What is the logic of this black-white logic?  It is an inevitable outcome of a preference for Cartesian logic?  Well, from that point to sweeping statement and castigating of collectives for the perceived crimes of a few is a very short distance.

Not too long ago, Prageeth Ekneligoda (‘disappeared’ they say), came up with a powerful cartoon.  Now Prageeth is powerful when he uses lines, although his commentary borders on pornography and his political practice (sending human ash to perceived enemies) even laughable.  But take a look at the caricature he offers. There’s a Buddhist bikkhu being ‘creative’ with the dharmachakra, subtly turning it into the Swastika, the sign that has come to represent fascism.  So all of a sudden we are not talking of some fringe group but the entire Buddhist order.  That’s offensive.  Avantha Attygalle, another brilliant cartoonist also does himself much disservice by playing with iconography in similarly careless, crass and sweeping manner. 

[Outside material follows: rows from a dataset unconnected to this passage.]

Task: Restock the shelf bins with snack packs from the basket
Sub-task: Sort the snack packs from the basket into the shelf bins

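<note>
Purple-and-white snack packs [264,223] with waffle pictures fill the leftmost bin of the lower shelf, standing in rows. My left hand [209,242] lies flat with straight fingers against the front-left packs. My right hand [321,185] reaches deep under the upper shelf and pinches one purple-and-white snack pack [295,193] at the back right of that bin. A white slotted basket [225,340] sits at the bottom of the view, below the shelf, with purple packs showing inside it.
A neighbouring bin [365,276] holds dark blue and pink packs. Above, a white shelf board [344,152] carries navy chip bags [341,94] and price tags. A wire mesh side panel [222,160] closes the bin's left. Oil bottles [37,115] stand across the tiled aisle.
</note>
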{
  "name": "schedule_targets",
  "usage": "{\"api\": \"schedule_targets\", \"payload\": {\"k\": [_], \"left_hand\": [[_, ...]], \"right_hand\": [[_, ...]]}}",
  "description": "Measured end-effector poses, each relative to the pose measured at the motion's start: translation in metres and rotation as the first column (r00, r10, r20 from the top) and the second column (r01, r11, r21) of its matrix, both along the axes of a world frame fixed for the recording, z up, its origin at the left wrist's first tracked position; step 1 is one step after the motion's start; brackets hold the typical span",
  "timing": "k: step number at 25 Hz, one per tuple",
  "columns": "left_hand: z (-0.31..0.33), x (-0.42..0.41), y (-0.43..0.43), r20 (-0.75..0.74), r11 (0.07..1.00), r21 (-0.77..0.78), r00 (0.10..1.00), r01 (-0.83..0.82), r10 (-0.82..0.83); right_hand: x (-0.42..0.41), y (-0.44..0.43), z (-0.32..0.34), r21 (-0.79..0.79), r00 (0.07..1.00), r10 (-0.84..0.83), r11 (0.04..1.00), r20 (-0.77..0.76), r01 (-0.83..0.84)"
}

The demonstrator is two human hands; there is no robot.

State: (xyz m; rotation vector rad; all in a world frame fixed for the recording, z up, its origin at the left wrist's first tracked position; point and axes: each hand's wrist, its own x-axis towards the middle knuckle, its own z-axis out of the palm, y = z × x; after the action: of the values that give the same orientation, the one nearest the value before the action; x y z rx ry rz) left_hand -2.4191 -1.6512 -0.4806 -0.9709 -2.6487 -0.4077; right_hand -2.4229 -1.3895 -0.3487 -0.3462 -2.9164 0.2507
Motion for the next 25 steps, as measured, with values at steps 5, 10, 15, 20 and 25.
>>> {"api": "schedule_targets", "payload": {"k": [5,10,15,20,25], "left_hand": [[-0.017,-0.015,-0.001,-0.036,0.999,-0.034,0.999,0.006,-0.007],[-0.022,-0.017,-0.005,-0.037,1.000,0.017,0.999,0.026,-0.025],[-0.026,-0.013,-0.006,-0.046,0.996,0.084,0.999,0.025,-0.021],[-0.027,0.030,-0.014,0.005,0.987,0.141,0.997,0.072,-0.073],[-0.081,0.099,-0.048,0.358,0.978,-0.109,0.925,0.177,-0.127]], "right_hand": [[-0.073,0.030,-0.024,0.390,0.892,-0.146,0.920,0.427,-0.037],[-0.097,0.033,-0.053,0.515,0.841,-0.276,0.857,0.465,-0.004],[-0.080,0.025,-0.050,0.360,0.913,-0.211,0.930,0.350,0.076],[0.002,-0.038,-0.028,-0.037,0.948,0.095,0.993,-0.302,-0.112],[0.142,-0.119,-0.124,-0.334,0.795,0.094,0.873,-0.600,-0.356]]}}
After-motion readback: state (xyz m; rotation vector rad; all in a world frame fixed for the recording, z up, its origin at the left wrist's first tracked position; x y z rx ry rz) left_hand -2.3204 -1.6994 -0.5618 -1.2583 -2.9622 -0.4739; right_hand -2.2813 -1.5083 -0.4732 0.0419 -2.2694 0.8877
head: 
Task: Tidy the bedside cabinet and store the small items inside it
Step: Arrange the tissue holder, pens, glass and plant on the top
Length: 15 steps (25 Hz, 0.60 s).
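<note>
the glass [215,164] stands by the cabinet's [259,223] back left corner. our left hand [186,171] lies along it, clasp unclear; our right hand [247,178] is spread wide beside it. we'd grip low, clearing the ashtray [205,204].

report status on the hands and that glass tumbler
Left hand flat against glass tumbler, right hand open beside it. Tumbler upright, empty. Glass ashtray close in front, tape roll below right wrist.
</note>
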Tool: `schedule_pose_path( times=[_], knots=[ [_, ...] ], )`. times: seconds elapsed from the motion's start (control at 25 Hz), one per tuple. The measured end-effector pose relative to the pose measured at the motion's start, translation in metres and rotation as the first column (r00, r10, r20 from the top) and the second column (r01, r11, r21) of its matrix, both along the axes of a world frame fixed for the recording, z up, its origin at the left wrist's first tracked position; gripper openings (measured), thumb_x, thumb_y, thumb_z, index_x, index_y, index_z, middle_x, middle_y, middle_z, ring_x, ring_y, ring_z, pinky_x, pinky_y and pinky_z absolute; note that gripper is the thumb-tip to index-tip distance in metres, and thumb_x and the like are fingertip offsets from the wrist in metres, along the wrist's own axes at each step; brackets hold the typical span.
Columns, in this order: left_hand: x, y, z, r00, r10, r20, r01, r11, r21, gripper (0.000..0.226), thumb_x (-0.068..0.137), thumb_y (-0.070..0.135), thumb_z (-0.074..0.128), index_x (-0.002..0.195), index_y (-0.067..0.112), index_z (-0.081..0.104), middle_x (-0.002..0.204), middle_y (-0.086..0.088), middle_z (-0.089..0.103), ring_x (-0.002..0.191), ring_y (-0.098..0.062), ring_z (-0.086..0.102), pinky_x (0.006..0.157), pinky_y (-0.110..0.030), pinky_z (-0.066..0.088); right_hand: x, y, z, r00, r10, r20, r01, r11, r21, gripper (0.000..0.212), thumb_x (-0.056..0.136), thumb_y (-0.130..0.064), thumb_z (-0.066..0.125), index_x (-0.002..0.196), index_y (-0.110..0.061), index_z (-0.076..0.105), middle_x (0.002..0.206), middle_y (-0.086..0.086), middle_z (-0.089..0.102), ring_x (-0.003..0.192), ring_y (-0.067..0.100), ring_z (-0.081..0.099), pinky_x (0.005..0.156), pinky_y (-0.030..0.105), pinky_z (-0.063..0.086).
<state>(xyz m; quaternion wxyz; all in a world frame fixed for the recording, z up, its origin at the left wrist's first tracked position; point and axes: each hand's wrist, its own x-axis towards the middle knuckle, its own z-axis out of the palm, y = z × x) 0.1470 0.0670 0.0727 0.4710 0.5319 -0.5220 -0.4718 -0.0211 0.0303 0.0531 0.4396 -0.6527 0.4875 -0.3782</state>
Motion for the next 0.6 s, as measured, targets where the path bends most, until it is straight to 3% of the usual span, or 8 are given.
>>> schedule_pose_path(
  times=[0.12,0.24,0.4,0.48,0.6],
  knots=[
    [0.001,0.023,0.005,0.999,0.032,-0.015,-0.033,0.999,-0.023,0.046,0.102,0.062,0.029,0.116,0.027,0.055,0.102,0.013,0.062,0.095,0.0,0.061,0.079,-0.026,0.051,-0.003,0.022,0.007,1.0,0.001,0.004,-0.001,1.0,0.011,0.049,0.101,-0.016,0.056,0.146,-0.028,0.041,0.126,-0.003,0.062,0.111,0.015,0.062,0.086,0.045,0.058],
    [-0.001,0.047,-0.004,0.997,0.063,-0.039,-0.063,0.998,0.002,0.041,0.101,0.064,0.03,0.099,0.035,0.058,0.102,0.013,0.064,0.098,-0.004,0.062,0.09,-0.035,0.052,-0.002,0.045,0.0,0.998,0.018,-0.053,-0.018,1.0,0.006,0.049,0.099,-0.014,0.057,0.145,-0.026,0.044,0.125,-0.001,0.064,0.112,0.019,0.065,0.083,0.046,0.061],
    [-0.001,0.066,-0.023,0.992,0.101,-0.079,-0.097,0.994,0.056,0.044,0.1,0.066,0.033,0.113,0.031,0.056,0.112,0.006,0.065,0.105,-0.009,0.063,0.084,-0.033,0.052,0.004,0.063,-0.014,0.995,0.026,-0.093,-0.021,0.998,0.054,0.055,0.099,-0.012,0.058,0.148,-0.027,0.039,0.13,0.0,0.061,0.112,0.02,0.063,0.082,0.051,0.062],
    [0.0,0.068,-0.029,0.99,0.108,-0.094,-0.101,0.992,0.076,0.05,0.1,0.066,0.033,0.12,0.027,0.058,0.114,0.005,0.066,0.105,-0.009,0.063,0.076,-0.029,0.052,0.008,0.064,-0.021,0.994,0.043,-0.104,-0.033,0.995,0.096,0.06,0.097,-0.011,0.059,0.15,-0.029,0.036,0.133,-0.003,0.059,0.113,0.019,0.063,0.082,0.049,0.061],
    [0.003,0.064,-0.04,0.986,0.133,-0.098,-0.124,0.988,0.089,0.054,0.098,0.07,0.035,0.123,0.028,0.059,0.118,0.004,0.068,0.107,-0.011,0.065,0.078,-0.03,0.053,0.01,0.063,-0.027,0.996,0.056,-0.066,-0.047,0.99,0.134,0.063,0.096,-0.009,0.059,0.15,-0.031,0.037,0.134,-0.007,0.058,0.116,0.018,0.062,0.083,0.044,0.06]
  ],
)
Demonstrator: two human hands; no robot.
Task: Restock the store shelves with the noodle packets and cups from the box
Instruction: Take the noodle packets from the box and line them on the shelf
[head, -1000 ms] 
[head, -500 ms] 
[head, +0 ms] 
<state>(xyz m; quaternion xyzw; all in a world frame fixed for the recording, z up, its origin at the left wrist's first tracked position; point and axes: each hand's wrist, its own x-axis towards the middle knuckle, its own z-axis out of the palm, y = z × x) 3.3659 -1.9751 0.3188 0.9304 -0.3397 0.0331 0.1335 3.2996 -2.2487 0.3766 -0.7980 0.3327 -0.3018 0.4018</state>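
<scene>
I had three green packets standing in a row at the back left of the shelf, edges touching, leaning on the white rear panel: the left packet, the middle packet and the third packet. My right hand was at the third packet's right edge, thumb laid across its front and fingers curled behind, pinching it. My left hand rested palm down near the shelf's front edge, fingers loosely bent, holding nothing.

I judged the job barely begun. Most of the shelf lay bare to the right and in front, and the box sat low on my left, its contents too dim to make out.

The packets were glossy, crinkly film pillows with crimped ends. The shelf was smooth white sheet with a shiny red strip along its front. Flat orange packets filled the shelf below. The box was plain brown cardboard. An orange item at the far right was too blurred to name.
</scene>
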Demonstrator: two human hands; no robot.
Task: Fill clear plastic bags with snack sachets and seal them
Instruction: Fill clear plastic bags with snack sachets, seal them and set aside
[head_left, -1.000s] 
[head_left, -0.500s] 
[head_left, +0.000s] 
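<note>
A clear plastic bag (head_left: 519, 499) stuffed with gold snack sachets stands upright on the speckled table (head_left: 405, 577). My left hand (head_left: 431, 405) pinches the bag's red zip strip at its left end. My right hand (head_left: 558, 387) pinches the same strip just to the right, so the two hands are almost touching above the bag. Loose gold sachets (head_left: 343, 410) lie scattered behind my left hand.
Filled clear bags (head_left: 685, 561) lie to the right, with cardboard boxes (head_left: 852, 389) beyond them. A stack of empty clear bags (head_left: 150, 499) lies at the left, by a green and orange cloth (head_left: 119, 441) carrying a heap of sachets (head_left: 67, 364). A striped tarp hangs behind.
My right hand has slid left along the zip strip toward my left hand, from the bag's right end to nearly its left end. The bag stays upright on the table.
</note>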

When an entire collective is thus vilified, one has to expect the majority to be offended.  But strangely, in Sri Lanka, Buddhists are supposed to ‘grin and bear’ because Buddhism after all is about non-attachment.  Non-Buddhists regularly preach Buddhism to Buddhists even as Buddhists are vilified.  They do not, likewise, ask Christians to turn the other cheek or direct Muslims to non-violent, compassionate and change-cheek type of content in the Quran. 

Those who share and even use Prageeth’s caricature as Facebook profile pictures do not see anything wrong in it.  Would they feel offended if their faiths are subjected to similar caricature?  History, after all, is full of blood-letting by Christians and Muslims, in the name of God, Allah, Jesus Christ and Prophet Muhammed.  US President’s bless troops thus: ‘May god bless the United States of America’.  That’s just before they are sent to kill people.  Non-Christians.  How many Christians have the United States of America killed in the past 10 years and how many non-Christians?  The ratio will tell a story.  Is it correct to paint all Muslims with ISIS colors?  Are all Muslims supporters of Hamas?  Is objection of Zionism qualification enough for the label ‘Jihadist’?  Is objection to the hate speech of Bodu Bala Sena by a Muslims good enough reason to call him/her a Jihadist? 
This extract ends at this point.